Microfluidic platform is a promising technique for manufacturing
customizable structures integrating with rapid crosslinking strategies
(Hu et al., 2020; Huang et al., 2020; Jeong et al., 2004; Jun et al.,
2014; Ren et al., 2019; Shao et al., 2019; Teepakorn et al., 2021). The
convergence of the emerging microfluidic technology and materials
science enables novel applications in varying fields including enzyme
immobilization (Ho et al., 2019; Kabernick et al., 2022; Teepakorn et
al., 2021; Zhu et al., 2019b). Alginate is a natural biomaterial that
widely used in immobilization of protein/enzyme, drug, and cell because
of the rapid crosslinking by multivalent cations (e.g.,
Ca2+ or Ba2+) (Bedade et al., 2019;
Cheng et al., 2014; Jeon et al., 2009; Kahya & Erim, 2019; Pawar &
Edgar, 2012; Qin, 2008; Yu et al., 2017). Alginate-based microfibers,
microspheres, and microparticles can be feasibly fabricated via
microfluidics technique which are widely used in fundamental researches
and practical applications (Cheng et al., 2014; Jeong et al., 2004; Jun
et al., 2014; Pawar & Edgar, 2012; Qin, 2008; Shin et al., 2007; Yu et
al., 2017). They are capable of modifying or blending with other organic
or inorganic materials for the immobilization of protein/enzyme (Bedade
et al., 2019; Coppi et al., 2002; Lee & Lee, 2016; Wang et al., 2011;
Wu et al., 2015), controlled release of protein drug (Kahya & Erim,
2019), or the detection of alkaline phosphatase, hydrofluoric acid,
lactate, glucose (Gunatilake et al., 2021; Lee & Lee, 2016; Li et al.,
2019).

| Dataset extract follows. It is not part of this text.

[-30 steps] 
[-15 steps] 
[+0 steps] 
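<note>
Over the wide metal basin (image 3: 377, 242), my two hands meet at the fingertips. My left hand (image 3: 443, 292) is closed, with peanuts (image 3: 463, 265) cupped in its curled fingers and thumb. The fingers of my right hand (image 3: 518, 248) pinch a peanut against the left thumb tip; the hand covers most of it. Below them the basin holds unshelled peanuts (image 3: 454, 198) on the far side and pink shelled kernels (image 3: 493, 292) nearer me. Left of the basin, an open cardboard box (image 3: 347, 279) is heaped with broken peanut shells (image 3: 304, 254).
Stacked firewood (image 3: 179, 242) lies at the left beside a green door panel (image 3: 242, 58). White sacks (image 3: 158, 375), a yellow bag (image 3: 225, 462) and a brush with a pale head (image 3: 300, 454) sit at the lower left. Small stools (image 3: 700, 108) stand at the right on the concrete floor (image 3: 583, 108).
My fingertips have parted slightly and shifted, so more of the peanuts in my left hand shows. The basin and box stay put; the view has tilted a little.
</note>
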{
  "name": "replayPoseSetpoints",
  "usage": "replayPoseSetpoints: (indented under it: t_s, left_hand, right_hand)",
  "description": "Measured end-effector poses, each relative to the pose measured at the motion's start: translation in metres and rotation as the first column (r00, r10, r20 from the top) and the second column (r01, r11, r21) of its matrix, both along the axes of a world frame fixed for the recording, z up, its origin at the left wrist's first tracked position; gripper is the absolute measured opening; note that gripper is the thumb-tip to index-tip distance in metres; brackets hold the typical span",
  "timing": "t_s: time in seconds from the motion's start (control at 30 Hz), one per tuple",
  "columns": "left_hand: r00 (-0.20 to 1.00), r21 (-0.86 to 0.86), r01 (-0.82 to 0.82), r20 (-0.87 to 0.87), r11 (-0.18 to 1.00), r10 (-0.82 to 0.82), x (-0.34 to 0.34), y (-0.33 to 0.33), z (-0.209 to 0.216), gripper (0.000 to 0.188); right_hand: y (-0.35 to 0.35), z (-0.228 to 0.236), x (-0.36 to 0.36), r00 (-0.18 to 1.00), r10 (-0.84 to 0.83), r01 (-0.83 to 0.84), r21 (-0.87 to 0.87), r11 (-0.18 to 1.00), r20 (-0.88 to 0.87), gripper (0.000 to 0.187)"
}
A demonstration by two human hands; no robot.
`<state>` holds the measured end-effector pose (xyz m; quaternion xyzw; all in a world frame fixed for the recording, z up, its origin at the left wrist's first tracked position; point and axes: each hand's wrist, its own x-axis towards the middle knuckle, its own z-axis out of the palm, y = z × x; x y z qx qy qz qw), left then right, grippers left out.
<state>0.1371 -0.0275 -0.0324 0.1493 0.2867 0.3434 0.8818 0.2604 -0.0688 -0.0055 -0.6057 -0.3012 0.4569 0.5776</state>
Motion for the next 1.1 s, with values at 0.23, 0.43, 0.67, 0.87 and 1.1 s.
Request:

It has been reported that the calcium-crosslinked alginate
hydrogel possesses a microporous structure, which benefits the rapid
diffusion of substrates and products during catalysis while leads to the
leakage of physically adsorbed enzymes from the matrix as well (Shao et
al., 2018; Zdarta et al., 2018). To address this challenge, covalent
binding or crosslinking was introduced to enzyme immobilization to
improve the stability and suppress enzyme leaching (Jannat & Yang,
2020; Sheldon & van Pelt, 2013). In addition, the microfluidic
fabrication endows alginate microfibers with flexible manipulation on
the diameter, composition, and pore size of microfibers, which plays a
substantial role in the development of supports for enzymes with
specific physicochemical features (Cheng et al., 2014; Jun et al., 2014;
Yu et al., 2017; Zhu et al., 2019b).
In this study, we developed co-flow microfluidic devices for the
fabrication of alginate-based microfibers in coaxial glass capillaries.

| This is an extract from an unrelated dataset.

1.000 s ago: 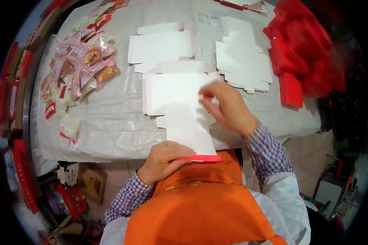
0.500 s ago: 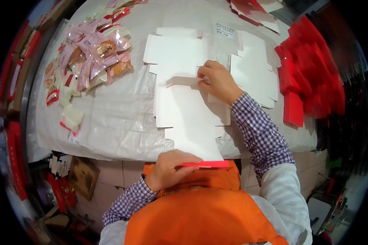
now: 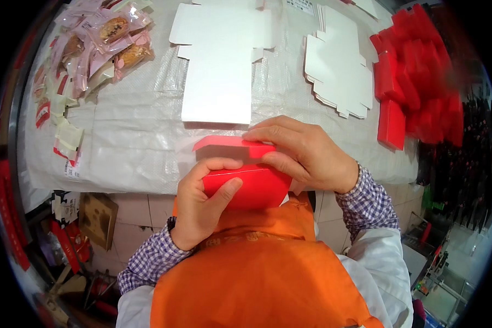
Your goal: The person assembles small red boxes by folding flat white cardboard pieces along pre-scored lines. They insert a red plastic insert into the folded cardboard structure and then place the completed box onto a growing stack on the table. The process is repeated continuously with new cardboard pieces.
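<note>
A red cardboard box [image 3: 246,185], partly folded, is held at the table's near edge in front of the orange apron. My left hand [image 3: 201,202] grips its left side, the thumb on the red face and the fingers at the upper edge. Over its right end my right hand [image 3: 306,153] is closed, with fingers on the far flap and thumb on the near side. Just beyond lies a flat white cut-out box blank [image 3: 218,82], unfolded. To the right of that rests a stack of white box blanks [image 3: 339,60].
Wrapped pastries [image 3: 112,41] lie heaped at the left of the table, which has a whitish woven cover [image 3: 131,147]. Several folded red boxes [image 3: 415,82] are piled on the right. On the floor at lower left stands a brown wooden board [image 3: 97,218].
Both hands have come together on a red blank lifted off the white one and folded up. My right hand has moved back toward me. The view has shifted, so the table sits higher.
</note>
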A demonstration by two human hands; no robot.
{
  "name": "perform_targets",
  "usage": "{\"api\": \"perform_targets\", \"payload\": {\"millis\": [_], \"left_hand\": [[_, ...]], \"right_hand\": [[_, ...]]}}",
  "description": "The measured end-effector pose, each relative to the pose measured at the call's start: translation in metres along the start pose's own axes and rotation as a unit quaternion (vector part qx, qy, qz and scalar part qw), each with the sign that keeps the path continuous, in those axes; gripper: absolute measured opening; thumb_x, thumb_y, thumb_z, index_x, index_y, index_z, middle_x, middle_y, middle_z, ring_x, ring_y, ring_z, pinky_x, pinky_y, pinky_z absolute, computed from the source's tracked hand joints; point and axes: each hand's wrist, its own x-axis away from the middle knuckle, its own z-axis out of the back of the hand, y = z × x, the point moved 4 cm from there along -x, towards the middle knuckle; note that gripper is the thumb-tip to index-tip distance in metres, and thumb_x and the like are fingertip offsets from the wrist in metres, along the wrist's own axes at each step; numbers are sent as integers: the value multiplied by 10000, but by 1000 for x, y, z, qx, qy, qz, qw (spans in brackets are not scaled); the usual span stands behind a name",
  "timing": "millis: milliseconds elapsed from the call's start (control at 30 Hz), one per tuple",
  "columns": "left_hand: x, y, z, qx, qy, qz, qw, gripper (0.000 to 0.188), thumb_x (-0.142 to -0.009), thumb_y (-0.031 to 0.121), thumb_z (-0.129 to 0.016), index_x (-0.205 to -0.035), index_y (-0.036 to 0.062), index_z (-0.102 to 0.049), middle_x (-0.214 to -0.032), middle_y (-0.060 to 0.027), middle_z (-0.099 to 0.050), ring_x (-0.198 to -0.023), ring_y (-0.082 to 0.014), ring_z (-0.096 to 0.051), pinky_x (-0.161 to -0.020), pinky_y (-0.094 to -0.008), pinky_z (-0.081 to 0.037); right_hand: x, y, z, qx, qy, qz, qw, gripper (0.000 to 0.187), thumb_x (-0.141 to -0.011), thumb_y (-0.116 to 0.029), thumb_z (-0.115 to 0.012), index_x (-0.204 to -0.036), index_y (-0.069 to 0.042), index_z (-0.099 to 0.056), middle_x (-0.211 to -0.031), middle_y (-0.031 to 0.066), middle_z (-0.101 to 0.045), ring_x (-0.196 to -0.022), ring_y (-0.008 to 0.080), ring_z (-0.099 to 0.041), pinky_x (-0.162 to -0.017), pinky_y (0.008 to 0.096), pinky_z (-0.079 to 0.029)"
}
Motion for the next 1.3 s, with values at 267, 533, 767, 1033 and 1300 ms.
{"api": "perform_targets", "payload": {"millis": [267,533,767,1033,1300], "left_hand": [[5,1,-4,23,-22,22,999,237,-977,13,-667,-1209,-1,-627,-1178,-75,-678,-1085,-118,-624,-939,-273,-516],[8,-3,-5,67,-18,38,997,241,-998,45,-657,-1223,-25,-604,-1166,-74,-689,-1058,-108,-628,-931,-273,-519],[10,-3,-5,51,-25,43,998,241,-998,55,-662,-1224,-10,-612,-1160,-73,-686,-1066,-111,-626,-924,-273,-523],[9,-7,-4,87,-30,57,994,238,-1003,57,-652,-1225,-19,-613,-1158,-75,-689,-1040,-105,-637,-901,-272,-536],[8,-10,-3,98,-28,39,994,222,-1015,59,-639,-1220,-21,-611,-1156,-86,-694,-1016,-103,-645,-878,-264,-542]], "right_hand": [[8,-9,4,-16,66,30,997,190,-893,-79,-739,-1056,-22,-660,-1145,148,-677,-991,265,-678,-825,335,-561],[11,-8,-3,-18,52,55,997,179,-871,-58,-759,-1007,-18,-649,-1049,133,-696,-921,271,-686,-758,328,-565],[10,-8,-3,-26,53,57,997,152,-880,-67,-750,-986,-15,-653,-1039,136,-699,-927,275,-689,-763,335,-566],[8,-6,-4,-70,27,26,997,123,-869,-42,-744,-974,-12,-685,-1015,122,-716,-924,274,-694,-776,344,-560],[8,3,-4,-105,32,9,994,93,-876,-49,-748,-947,-13,-700,-1015,111,-734,-924,259,-700,-793,345,-558]]}}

This approach is capable of fine tuning the diameter and crosslinking
degree of microfibers. Moreover, alginate microfibers with covalently
bound enzymes were readily constructed and easily collected using this
microfluidic platform, showing excellent reusability and improved
thermal stability. After loading with glucose oxidase and horseradish
peroxidase, the alginate microfibers are able to sense glucose in a wide
range of concentrations (Scheme 1 ). Due to the feasible
modulation of the physicochemical properties of microfibers, the
microfluidic platform may have great potential in the construction of
microfiber carriers for enzyme immobilization and multitarget detection.